Dengan segera Lubna menutup pintu dan berlari sambil menyeret Leon ke arah mobil, Leon langsung menarik tuas dan melajukan mobilnya dengan kecepatan penuh untuk mengejar waktu.
Waktu terus berjalan, jarum jam saling mengejar. Matahari mulai menampakkan diri di hamparan langit Bogor. Akhirnya kedua kakak beradik itu sampai di depan gerbang sekolah, hanya butuh sepuluh menit bagi Leon untuk sampai di sekolah yang sebenarnya jarak dari rumah mereka ke sekolah tidaklah dekat.
"Untung nggak telat." Lubna menyisir sedikit rambutnya dengan jari-jari tangannya sambil berkaca pada layar ponsel. Tadi, Leon harus menarik tuas rem mendadak karena ada seekor kucing yang menyebrang seenaknya tanpa rasa bersalah sedikitpun. Untung saja kucing itu tidak tewas karena terlindas mobil kesayangan Leon.

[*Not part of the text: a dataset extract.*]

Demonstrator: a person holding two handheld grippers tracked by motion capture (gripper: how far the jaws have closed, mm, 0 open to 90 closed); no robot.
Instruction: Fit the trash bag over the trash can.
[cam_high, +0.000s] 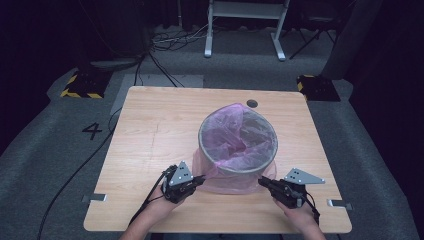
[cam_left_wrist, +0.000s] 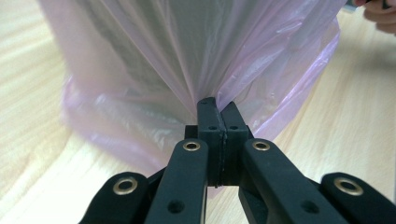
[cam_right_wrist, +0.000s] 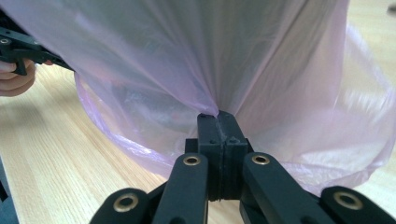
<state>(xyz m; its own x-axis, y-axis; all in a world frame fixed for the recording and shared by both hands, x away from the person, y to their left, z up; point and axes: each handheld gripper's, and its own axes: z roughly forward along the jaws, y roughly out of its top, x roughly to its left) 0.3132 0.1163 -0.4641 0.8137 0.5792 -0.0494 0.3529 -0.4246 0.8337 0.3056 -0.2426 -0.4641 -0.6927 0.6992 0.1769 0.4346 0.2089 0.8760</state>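
Centrally on a pale wood-grain table (cam_high: 150, 145): round grey mesh bin (cam_high: 238, 150), lined with a thin pink plastic bag (cam_high: 235, 137) draped down its outer wall. Left gripper (cam_high: 200, 178) and right gripper (cam_high: 262, 181), both clamped on the bag's loose skirt at the near side. Film probably light, soft, slippery, easily torn; best pinched at gathered folds near the hem.

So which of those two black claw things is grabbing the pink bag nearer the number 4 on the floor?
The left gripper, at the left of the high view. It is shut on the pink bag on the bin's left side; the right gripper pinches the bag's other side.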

"Untung gue jago drift." Ujar Leon sambil berdiri tegap. Lubna hanya mengiyakan perkataan Leon, karena bagaimanapun itu adalah faktanya. Lisa sudah sering mengingatkan pada Leon kalau dia tidak boleh melanjutkan hobi nya yang berbahaya itu, karena anak itu keras kepala, Lisa menyerah dan hanya mengatakan,
"Oke, kamu boleh nge-drift. Tapi mama ngga mau dengar sampai kamu kecelakaan ataupun melukai orang lain! Ingat itu, Leon."
Lubna berjalan menyusuri koridor kelas, setelah menyapa beberapa temannya yang tadi sempat berpapasan dengannya, gadis itu pun sampai di kelas tercinta.
"Selamat pagiii semuanyaa.." Lubna yang baru datang langsung menyapa penghuni kelas.
"Bacot ih gue lagi pusing nih."
"Gausa berisik, Na"
"Astagfirullah ini kenapa susah bangeeeet"
Segala keluh kesah terdengar.
"Ini gimana woy fisikaa?!" Bobi, cowok berkaca mata bulat dengan tubuhnya yang gemuk itu terlihat seperti Boboho. Bobi menjerit sambil berlari tanpa tahu arah, dia mengelilingi setiap meja sambil bertanya, "udah ngerjain pr?"
"Weis santai guys, nggak usah tegang gitu ah" sergah Lubna.
"Santai gimana anjir?! Lo mau di suruh nyabutin rumput liar di lapangan?" Deka angkat suara, dia adalah makhluk terpanik se-galaxy bima sakti.
"Yee gue si ogah, dan nggak akan di hukum. Secara gue udah ngerjain itu pr" Lubna berkata santai sambil berjalan ke arah kursinya lalu duduk dan mengeluarkan ponsel kesayangannya. Menyadari ada yang aneh dari lingkungan sekitarnya, Lubna langsung melirik ke seluruh penjuru kelas yang ternyata penghuni kelas sudah menatapnya seperti ingin memangsa.
"LUBNA GUE NYONTEK DONG!" Bobi merengek seperti bayi yang kehausan, kehausan kasih sayang.g
"Ih Lubna ih cantik banget ya ampun! Boleh dong gue liat pr nya" Tama ikut menimbrung gerombolan lain yang sedang membujuk rayu Lubna. Gadis itu hanya tersenyum penuh kemenangan, dia lalu mengeluarkan sebuah buku keramat yang di bagian depan tertulis 'Fisika'.
Baru saja Deka hendak merebut buku itu, Lubna langsung menariknya ke belakang. "Eitss.. ada syaratnya" goda Lubna, "kalian semua har-"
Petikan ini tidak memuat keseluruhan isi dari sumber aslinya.